▶ [Exercise instructions]: Recreate the entire listing that appears below, exactly.

%%

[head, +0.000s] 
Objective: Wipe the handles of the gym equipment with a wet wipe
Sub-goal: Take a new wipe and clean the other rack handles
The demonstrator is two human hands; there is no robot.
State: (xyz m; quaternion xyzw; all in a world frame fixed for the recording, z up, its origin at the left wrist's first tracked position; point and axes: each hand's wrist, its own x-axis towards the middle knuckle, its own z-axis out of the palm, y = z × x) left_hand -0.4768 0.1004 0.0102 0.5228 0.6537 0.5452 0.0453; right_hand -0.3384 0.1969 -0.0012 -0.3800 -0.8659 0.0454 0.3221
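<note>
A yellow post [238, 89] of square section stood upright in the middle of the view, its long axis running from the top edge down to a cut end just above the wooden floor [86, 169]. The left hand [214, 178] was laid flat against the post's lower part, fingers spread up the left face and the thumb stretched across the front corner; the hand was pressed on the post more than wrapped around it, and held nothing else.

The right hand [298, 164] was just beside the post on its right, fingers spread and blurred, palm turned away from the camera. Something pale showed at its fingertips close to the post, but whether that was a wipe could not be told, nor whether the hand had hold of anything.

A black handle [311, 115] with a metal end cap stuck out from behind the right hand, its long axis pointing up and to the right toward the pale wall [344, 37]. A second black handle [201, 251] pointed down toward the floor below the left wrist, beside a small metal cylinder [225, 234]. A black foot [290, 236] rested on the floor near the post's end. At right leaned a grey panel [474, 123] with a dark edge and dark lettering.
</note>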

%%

▶ [Result below]:
[head, +0.000s] 
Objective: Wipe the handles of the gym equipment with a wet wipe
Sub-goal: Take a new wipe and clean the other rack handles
The demonstrator is two human hands; there is no robot.
State: (xyz m; quaternion xyzw; all in a world frame fixed for the recording, z up, its origin at the left wrist's first tracked position; point and axes: each hand's wrist, its own x-axis towards the middle knuckle, its own z-axis out of the palm, y = z × x) left_hand -0.4768 0.1004 0.0102 0.5228 0.6537 0.5452 0.0453; right_hand -0.3384 0.1969 -0.0012 -0.3800 -0.8659 0.0454 0.3221
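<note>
A yellow post [238, 89] of square section stood upright in the middle of the view, its long axis running from the top edge down to a cut end just above the wooden floor [86, 169]. The left hand [214, 178] was laid flat against the post's lower part, fingers spread up the left face and the thumb stretched across the front corner; the hand was pressed on the post more than wrapped around it, and held nothing else.

The right hand [298, 164] was just beside the post on its right, fingers spread and blurred, palm turned away from the camera. Something pale showed at its fingertips close to the post, but whether that was a wipe could not be told, nor whether the hand had hold of anything.

A black handle [311, 115] with a metal end cap stuck out from behind the right hand, its long axis pointing up and to the right toward the pale wall [344, 37]. A second black handle [201, 251] pointed down toward the floor below the left wrist, beside a small metal cylinder [225, 234]. A black foot [290, 236] rested on the floor near the post's end. At right leaned a grey panel [474, 123] with a dark edge and dark lettering.
</note>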

Nothing else is required to finish the exercise.